- **Task directions**: Write out the whole listing exactly; no images belong in it.
:: Supplied information ::
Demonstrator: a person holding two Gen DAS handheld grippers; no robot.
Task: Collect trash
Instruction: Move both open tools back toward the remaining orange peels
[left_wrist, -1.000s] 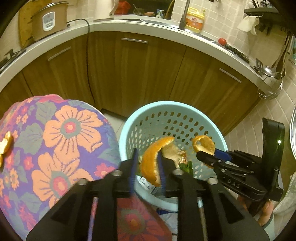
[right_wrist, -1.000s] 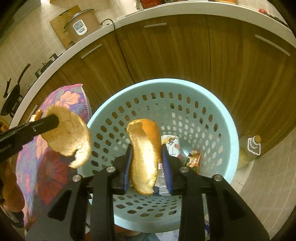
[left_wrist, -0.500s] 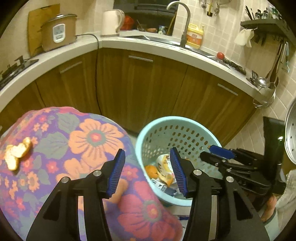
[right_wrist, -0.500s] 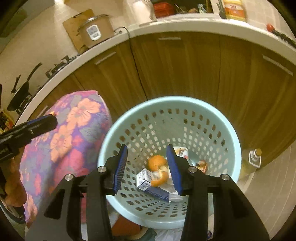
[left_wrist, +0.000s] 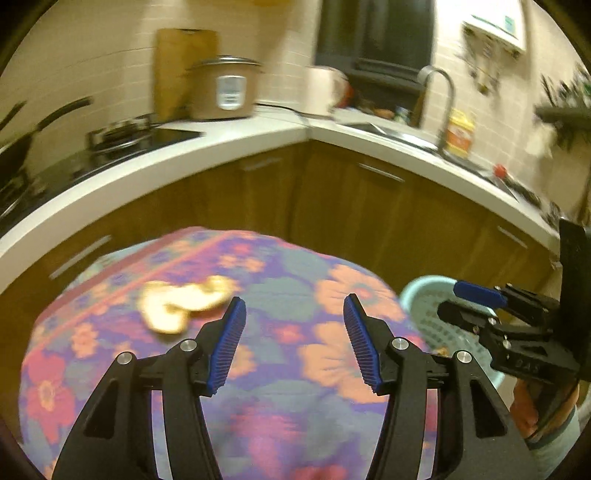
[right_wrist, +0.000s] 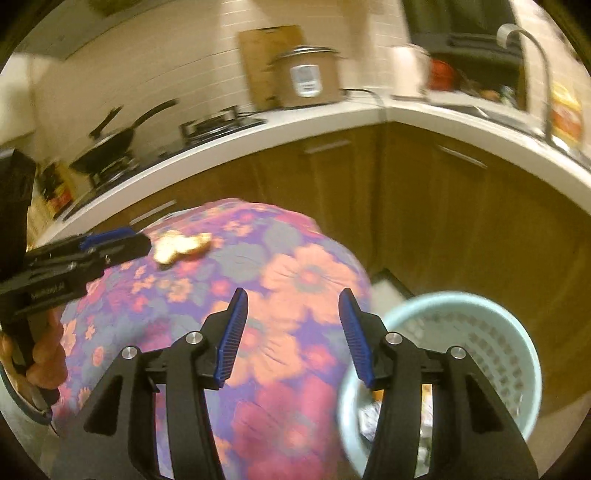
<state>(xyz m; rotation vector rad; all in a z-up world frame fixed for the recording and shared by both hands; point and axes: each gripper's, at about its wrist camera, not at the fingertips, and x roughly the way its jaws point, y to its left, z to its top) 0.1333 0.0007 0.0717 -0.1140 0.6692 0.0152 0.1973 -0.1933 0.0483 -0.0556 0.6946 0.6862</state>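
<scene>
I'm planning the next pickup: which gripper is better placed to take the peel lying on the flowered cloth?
Probably the left gripper: its opening, empty jaws face the peel just ahead, and the right wrist view shows its tips beside it. The right gripper stands nearer the basket.

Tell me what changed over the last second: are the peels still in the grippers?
No. Both grippers let their orange peels go into the blue basket; the left gripper and right gripper are now empty, jaws opening, and have swung from the basket toward the floral tablecloth. One peel stays on the cloth, and the basket stays beside the table.
</scene>
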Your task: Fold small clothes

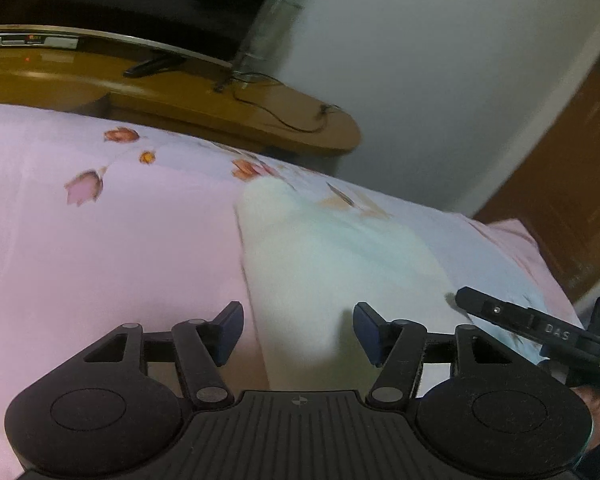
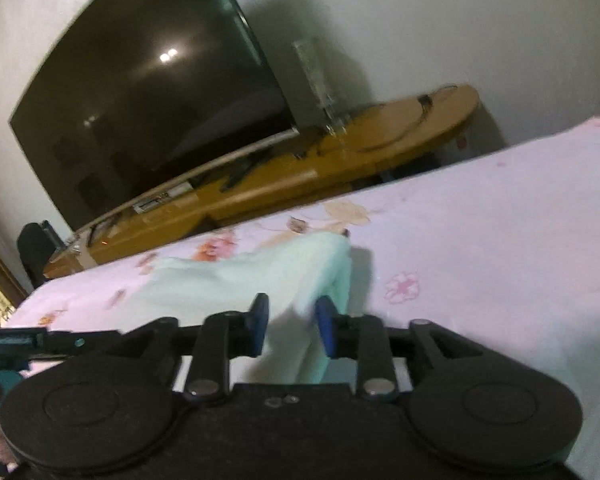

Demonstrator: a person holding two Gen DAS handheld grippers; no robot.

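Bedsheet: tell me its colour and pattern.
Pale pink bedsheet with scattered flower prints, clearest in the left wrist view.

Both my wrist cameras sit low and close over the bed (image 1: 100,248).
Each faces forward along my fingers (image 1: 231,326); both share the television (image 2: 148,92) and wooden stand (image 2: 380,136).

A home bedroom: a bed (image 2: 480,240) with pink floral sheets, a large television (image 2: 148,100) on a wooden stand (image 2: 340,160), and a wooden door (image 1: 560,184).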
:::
- **Solution**:
Demonstrator: a person holding two Gen DAS handheld grippers; no robot.
Task: Collect trash
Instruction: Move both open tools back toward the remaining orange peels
[left_wrist, -1.000s] 
[right_wrist, -1.000s] 
[left_wrist, -0.500s] 
[right_wrist, -0.500s] 
[left_wrist, +0.000s] 
[right_wrist, +0.000s] 
<state>(xyz m; rotation vector rad; all in a z-up world frame fixed for the recording and shared by both hands; point and axes: each gripper's, at about its wrist camera, not at the fingertips, and x roughly the way its jaws point, y to its left, z to its top) 0.1333 0.0007 0.0717 -0.1140 0.6692 0.0152 0.1973 -0.1933 0.0483 -0.0556 0.6946 0.6862</state>
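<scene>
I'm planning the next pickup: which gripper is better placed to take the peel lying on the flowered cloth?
Probably the left gripper: its opening, empty jaws face the peel just ahead, and the right wrist view shows its tips beside it. The right gripper stands nearer the basket.

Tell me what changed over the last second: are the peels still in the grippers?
No. Both grippers let their orange peels go into the blue basket; the left gripper and right gripper are now empty, jaws opening, and have swung from the basket toward the floral tablecloth. One peel stays on the cloth, and the basket stays beside the table.
</scene>
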Your task: Fold small clothes


Demonstrator: a person holding two Gen DAS handheld grippers; no robot.

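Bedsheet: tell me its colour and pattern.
Pale pink bedsheet with scattered flower prints, clearest in the left wrist view.

Both my wrist cameras sit low and close over the bed (image 1: 100,248).
Each faces forward along my fingers (image 1: 231,326); both share the television (image 2: 148,92) and wooden stand (image 2: 380,136).

A home bedroom: a bed (image 2: 480,240) with pink floral sheets, a large television (image 2: 148,100) on a wooden stand (image 2: 340,160), and a wooden door (image 1: 560,184).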

No more output is needed.